Every year, hundreds of millions of monarch butterflies _ each so light that 50 together weigh barely an ounce _ find their way on what may be the world’s longest insect migration, traveling the length of North America to pass the winter in central Mexico.

Yet the great monarch migration is in peril, a victim of rampant herbicide use in faraway corn and soybean fields, extreme weather, a tiny microbial pathogen and deforestation. Monarch butterfly populations are plummeting. The dense colonies of butterflies on central Mexican peaks were far smaller this year than ever before.

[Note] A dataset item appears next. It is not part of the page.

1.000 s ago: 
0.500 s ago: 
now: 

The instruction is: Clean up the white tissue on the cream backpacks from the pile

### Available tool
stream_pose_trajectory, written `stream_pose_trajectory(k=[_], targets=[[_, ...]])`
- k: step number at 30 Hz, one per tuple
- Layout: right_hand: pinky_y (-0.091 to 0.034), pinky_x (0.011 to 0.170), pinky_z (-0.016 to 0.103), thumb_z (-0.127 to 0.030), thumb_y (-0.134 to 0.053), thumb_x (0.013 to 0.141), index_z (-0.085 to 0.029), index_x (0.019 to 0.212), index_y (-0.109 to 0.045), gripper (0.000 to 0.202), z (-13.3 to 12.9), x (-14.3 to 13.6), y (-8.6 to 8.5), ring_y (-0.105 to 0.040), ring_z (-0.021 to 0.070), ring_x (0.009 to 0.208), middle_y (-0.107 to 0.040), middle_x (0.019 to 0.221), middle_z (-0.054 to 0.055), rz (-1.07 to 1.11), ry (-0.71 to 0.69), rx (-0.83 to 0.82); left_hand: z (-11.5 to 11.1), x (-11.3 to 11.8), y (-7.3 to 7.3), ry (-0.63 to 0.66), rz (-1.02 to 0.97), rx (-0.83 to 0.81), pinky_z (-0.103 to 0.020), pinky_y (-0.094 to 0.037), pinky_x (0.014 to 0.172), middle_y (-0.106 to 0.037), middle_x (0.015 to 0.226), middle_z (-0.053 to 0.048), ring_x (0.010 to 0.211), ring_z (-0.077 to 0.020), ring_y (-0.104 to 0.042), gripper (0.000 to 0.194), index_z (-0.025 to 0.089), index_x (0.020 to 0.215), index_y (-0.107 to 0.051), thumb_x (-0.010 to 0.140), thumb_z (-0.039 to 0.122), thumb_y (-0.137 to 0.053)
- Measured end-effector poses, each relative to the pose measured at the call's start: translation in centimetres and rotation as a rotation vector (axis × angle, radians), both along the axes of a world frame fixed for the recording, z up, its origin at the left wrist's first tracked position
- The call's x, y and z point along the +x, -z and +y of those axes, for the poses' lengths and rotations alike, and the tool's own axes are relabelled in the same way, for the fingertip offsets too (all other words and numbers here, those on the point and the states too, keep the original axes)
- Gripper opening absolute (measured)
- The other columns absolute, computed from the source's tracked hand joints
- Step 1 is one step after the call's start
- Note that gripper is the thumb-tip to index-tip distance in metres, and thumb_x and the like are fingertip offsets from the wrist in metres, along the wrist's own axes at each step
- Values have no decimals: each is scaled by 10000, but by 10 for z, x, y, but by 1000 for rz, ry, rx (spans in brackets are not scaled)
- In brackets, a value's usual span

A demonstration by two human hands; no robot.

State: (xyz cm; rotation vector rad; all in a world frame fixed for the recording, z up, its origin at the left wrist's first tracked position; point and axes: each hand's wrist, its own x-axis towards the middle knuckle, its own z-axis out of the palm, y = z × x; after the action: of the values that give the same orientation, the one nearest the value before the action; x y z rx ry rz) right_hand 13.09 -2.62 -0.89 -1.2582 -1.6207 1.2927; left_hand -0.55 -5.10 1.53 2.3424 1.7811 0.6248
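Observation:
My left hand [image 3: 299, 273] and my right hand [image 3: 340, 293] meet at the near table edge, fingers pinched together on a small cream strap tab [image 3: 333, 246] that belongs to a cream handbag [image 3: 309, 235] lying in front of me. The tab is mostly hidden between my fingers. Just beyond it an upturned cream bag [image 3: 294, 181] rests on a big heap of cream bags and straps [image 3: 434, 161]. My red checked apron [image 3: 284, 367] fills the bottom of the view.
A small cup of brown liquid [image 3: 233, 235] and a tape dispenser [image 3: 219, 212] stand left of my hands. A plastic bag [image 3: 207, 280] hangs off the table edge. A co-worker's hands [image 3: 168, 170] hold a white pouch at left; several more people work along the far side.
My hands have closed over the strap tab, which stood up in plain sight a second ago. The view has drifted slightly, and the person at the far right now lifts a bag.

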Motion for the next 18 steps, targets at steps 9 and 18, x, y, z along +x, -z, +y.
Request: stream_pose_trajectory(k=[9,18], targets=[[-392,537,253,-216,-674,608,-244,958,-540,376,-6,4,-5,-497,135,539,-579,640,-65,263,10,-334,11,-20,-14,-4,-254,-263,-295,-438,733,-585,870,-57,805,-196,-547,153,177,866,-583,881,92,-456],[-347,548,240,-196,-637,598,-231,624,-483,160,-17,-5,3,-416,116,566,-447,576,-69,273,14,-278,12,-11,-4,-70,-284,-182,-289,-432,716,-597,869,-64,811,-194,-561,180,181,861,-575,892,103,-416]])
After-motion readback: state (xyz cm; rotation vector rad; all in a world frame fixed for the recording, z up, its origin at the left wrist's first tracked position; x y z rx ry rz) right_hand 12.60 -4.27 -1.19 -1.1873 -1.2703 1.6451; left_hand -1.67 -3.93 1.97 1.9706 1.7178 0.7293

Scientists say Mexico’s monarch butterfly colonies _ as many as several million butterflies in one acre _ are on the cusp of disappearing. If the species were to vanish, one of the few creatures emblematic of all North America, a beloved insect with powerhouse stamina that even school kids can easily identify, would be gone.

“We see these things as so delicate. But if they migrate a distance of some 2,000 miles, from Canada all the way down to Mexico, they are pretty tough,” said Craig Wilson, a scientist at Texas A&M University.

The distinctive orange-and-black monarch is enshrined as the state insect or butterfly of Alabama, Idaho, Illinois, Minnesota, Texas, Vermont and West Virginia. It’s also the symbol of the North American Free Trade Agreement, which binds Mexico, the United States and Canada.

When President Barack Obama met with Mexico’s President Enrique Pena Nieto and Canadian Prime Minister Stephen Harper on Feb. 19 in Toluca, they agreed to establish a working group to ensure the conservation of the monarch butterfly.